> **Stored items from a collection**
======

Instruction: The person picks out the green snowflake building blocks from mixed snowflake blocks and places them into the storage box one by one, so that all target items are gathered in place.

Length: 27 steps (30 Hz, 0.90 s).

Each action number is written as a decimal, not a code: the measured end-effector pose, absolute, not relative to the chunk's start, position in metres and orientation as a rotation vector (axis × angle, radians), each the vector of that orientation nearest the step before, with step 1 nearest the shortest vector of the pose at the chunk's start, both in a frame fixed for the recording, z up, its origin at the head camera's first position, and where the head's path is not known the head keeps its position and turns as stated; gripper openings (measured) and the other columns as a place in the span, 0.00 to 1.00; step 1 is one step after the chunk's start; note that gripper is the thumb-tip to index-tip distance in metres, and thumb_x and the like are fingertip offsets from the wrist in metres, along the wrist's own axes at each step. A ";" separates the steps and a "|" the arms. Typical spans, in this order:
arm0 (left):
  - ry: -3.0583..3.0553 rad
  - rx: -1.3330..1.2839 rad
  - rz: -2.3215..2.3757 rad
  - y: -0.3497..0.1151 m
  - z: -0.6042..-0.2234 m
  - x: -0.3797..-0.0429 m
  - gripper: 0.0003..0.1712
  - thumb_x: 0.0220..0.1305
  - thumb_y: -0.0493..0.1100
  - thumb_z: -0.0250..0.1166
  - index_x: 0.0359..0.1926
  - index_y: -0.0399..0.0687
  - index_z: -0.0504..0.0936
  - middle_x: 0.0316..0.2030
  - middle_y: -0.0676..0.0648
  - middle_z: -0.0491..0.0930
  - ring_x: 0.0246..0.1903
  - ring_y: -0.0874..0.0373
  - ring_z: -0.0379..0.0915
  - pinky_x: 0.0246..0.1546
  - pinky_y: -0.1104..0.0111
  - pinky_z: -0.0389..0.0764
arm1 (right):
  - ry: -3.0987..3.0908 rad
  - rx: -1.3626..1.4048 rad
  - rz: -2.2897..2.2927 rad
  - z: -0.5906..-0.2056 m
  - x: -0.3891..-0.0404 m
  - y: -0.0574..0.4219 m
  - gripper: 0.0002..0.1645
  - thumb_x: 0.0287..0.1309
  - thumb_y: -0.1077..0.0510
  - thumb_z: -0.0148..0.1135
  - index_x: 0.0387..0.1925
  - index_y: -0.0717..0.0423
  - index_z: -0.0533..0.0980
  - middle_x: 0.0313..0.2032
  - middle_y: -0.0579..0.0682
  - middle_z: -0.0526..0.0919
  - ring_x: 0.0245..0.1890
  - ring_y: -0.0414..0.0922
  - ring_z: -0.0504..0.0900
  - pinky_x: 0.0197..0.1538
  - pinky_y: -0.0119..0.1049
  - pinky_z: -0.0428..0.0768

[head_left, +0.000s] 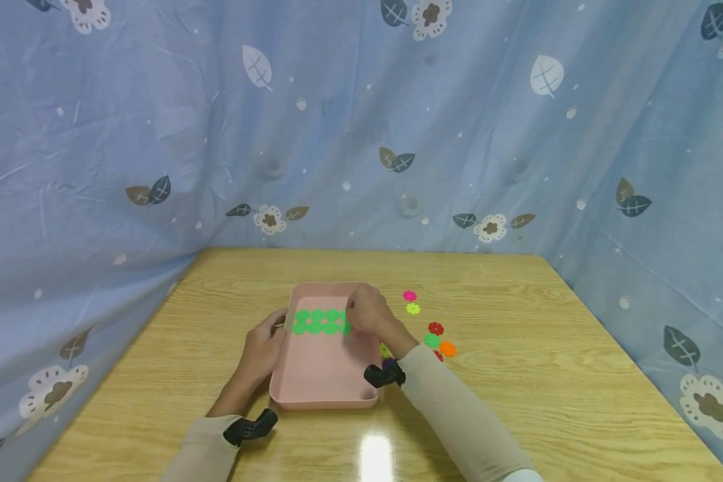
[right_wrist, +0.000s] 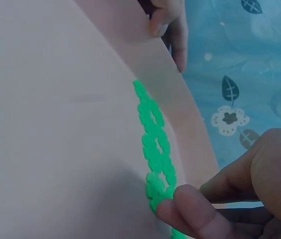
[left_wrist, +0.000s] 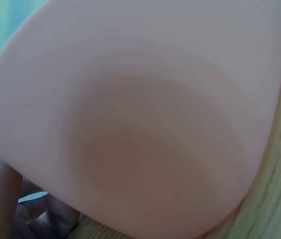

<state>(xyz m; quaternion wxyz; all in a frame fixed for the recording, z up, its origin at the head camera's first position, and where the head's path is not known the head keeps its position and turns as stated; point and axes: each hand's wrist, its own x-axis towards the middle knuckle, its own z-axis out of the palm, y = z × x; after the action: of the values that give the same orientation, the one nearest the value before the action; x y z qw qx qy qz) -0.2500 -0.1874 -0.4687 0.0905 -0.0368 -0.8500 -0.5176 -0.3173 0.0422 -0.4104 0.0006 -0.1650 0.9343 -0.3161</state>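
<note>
A pink tray [head_left: 325,381] lies on the table, and my left hand [head_left: 262,348] grips its left side, thumb inside the rim and fingers outside. Inside it, green flower-shaped discs [head_left: 316,321] lie side by side in two rows along the far part. My right hand [head_left: 370,311] reaches into the tray's far right part, its curled fingertips at the right end of these rows. In the right wrist view the fingertips [right_wrist: 190,204] cover part of a green disc [right_wrist: 155,186]. The left wrist view is mostly filled by the tray's outer side [left_wrist: 145,109].
Right of the tray lie loose discs on the wooden table [head_left: 518,348]: pink [head_left: 410,295], yellow [head_left: 413,308], red [head_left: 436,329], green [head_left: 432,341] and orange [head_left: 448,349]. Several more show partly behind the right wrist. A blue patterned curtain [head_left: 337,134] hangs behind the table.
</note>
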 end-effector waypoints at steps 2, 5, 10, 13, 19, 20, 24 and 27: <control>-2.525 -0.107 -1.539 -0.188 -0.469 -0.250 0.30 0.73 0.38 0.45 0.73 0.37 0.65 0.64 0.35 0.74 0.55 0.44 0.79 0.49 0.58 0.82 | 2.936 -0.533 -0.990 -0.410 -0.318 0.043 0.17 0.57 0.70 0.56 0.18 0.60 0.86 0.17 0.47 0.81 0.15 0.38 0.68 0.18 0.30 0.66; -2.523 -0.105 -1.539 -0.188 -0.469 -0.250 0.30 0.73 0.38 0.45 0.73 0.37 0.65 0.64 0.35 0.74 0.55 0.43 0.80 0.48 0.58 0.82 | 2.931 -0.543 -0.994 -0.409 -0.318 0.045 0.14 0.57 0.69 0.57 0.25 0.61 0.88 0.29 0.52 0.86 0.22 0.41 0.73 0.23 0.32 0.72; -2.523 -0.103 -1.535 -0.187 -0.469 -0.250 0.30 0.73 0.39 0.45 0.73 0.37 0.65 0.64 0.35 0.75 0.55 0.43 0.80 0.50 0.58 0.82 | 2.907 -0.559 -1.040 -0.405 -0.314 0.052 0.13 0.62 0.66 0.57 0.39 0.63 0.87 0.45 0.56 0.86 0.38 0.51 0.83 0.36 0.41 0.82; -2.523 -0.098 -1.532 -0.187 -0.469 -0.251 0.30 0.73 0.39 0.45 0.73 0.37 0.65 0.64 0.36 0.75 0.55 0.44 0.80 0.50 0.58 0.82 | 2.852 -0.567 -1.137 -0.401 -0.313 0.060 0.14 0.63 0.67 0.55 0.44 0.65 0.85 0.40 0.58 0.86 0.33 0.52 0.86 0.33 0.40 0.83; -2.528 -0.098 -1.530 -0.187 -0.469 -0.252 0.29 0.74 0.39 0.45 0.74 0.38 0.65 0.65 0.36 0.74 0.56 0.44 0.79 0.52 0.56 0.81 | 2.810 -0.603 -1.255 -0.395 -0.313 0.082 0.13 0.66 0.68 0.53 0.44 0.66 0.83 0.37 0.59 0.86 0.27 0.46 0.86 0.30 0.35 0.84; -2.529 -0.099 -1.533 -0.187 -0.469 -0.252 0.29 0.74 0.39 0.45 0.74 0.38 0.65 0.65 0.36 0.74 0.57 0.44 0.79 0.52 0.56 0.81 | 2.830 -0.622 -1.239 -0.395 -0.313 0.086 0.13 0.66 0.68 0.53 0.43 0.65 0.83 0.37 0.58 0.86 0.27 0.46 0.86 0.31 0.36 0.84; -2.532 -0.101 -1.543 -0.188 -0.470 -0.251 0.29 0.74 0.39 0.45 0.74 0.38 0.65 0.65 0.36 0.74 0.57 0.43 0.78 0.52 0.55 0.81 | 2.912 -0.683 -1.147 -0.393 -0.312 0.101 0.12 0.64 0.68 0.56 0.41 0.63 0.84 0.34 0.53 0.85 0.29 0.43 0.81 0.36 0.39 0.82; -2.532 -0.104 -1.550 -0.189 -0.471 -0.251 0.30 0.74 0.39 0.45 0.74 0.38 0.65 0.65 0.36 0.74 0.56 0.43 0.79 0.51 0.56 0.82 | 2.945 -0.729 -1.097 -0.392 -0.311 0.113 0.11 0.63 0.67 0.57 0.41 0.64 0.84 0.35 0.52 0.85 0.31 0.45 0.79 0.39 0.41 0.81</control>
<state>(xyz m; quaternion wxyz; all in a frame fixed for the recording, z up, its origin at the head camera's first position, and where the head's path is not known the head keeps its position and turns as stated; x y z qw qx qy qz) -0.2511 -0.1888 -0.4710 0.0855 -0.0348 -0.8492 -0.5199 -0.3115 0.1125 -0.3923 -0.0421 -0.2258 0.9120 -0.3397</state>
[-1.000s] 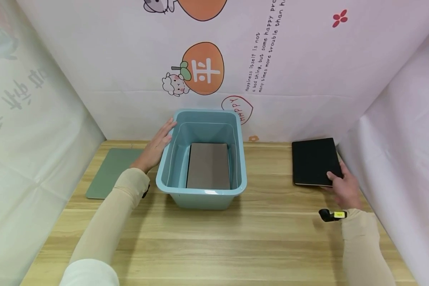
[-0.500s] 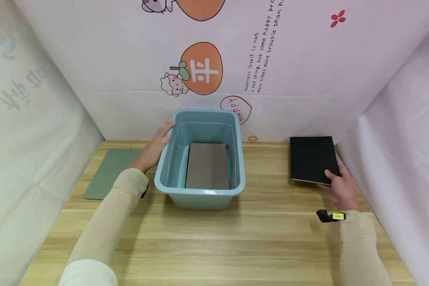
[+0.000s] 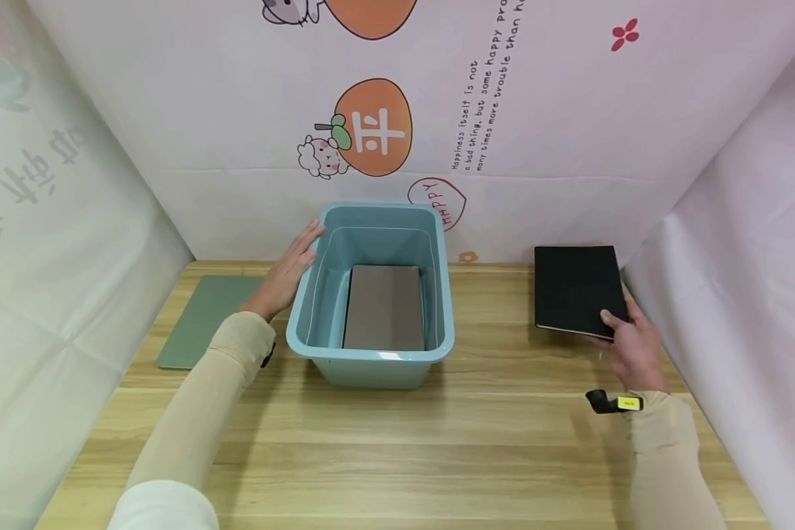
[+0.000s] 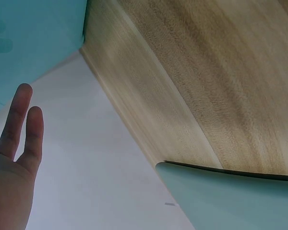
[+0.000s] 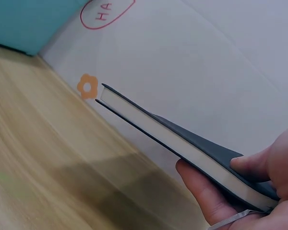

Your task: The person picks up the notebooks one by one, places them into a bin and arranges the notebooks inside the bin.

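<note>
A black notebook (image 3: 578,288) is held by my right hand (image 3: 638,350), thumb on its cover and fingers beneath. In the right wrist view the notebook (image 5: 170,143) hangs tilted above the table, its white page edges showing. A light blue plastic bin (image 3: 373,373) stands at the middle of the table, with a grey-brown book-like block (image 3: 384,308) lying flat inside. My left hand (image 3: 285,276) rests against the bin's left rim, fingers extended. In the left wrist view two straight fingers of the left hand (image 4: 19,158) show beside the bin (image 4: 33,38).
A flat green notebook-like piece (image 3: 202,324) lies on the wooden table (image 3: 397,456) at the left, partly behind the left forearm. A white printed cloth (image 3: 536,147) stands along the back, with more cloth on both sides.
The right hand has lifted the black notebook up off the table and shifted it slightly left. The left hand and the bin keep their places.
</note>
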`<state>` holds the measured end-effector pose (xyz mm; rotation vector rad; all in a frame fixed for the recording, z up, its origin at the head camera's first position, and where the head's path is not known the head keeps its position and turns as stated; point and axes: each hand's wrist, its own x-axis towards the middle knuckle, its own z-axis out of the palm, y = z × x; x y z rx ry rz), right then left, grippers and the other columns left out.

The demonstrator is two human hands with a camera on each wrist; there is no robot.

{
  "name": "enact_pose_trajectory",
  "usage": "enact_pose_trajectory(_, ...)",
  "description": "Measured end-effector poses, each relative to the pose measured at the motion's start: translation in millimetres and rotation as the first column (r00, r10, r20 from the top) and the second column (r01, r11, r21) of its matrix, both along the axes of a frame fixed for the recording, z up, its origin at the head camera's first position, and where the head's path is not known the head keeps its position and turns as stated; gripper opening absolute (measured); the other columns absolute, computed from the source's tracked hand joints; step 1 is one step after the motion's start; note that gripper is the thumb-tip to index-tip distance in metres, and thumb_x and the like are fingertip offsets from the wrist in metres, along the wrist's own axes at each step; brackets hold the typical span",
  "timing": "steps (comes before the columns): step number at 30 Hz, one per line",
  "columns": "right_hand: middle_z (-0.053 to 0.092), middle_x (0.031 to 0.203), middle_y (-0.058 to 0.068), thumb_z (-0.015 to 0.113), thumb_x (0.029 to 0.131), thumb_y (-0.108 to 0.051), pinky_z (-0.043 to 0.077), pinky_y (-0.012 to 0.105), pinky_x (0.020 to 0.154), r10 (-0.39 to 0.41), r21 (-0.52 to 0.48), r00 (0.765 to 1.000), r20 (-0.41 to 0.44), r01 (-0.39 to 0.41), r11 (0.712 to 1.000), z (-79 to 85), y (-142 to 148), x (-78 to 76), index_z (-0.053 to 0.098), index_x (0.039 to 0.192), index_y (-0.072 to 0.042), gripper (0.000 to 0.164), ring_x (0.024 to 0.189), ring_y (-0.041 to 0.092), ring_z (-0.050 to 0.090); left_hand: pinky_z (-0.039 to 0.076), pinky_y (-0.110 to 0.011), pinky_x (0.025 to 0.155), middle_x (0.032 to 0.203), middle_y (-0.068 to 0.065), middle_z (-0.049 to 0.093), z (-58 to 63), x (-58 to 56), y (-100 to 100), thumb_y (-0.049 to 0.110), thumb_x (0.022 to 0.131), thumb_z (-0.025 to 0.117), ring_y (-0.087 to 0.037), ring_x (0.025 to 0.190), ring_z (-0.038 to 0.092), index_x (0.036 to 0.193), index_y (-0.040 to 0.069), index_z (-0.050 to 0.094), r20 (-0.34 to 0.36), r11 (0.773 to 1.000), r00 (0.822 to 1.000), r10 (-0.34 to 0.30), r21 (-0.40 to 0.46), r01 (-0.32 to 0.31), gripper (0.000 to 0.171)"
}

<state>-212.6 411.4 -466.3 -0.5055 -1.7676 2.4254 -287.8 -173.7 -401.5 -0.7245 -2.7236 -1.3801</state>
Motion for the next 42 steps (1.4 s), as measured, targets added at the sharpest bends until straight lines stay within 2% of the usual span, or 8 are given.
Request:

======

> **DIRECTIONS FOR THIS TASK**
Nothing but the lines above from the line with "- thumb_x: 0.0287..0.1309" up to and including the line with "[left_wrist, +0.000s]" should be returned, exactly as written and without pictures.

> **SOLUTION TO THIS TASK**
  - thumb_x: 0.0287..0.1309
  - thumb_y: -0.1077..0.0510
  - thumb_z: -0.0148..0.1135
  - index_x: 0.0387..0.1925
  - index_y: -0.0717..0.0423
  - index_z: -0.0533..0.0980
  - middle_x: 0.0313..0.2032
  - middle_y: -0.0579..0.0682
  - middle_z: -0.0526..0.0919
  - ring_x: 0.0245..0.1890
  - ring_y: -0.0414..0.0922
  - ring_z: -0.0504..0.0900
  - pinky_x: 0.0197..0.1538
  - pinky_y: -0.0119..0.1049
  - pinky_z: -0.0428..0.0768

[head_left, +0.000s] 
[right_wrist, +0.000s] 
[left_wrist, +0.000s] 

Nothing more belongs to this answer.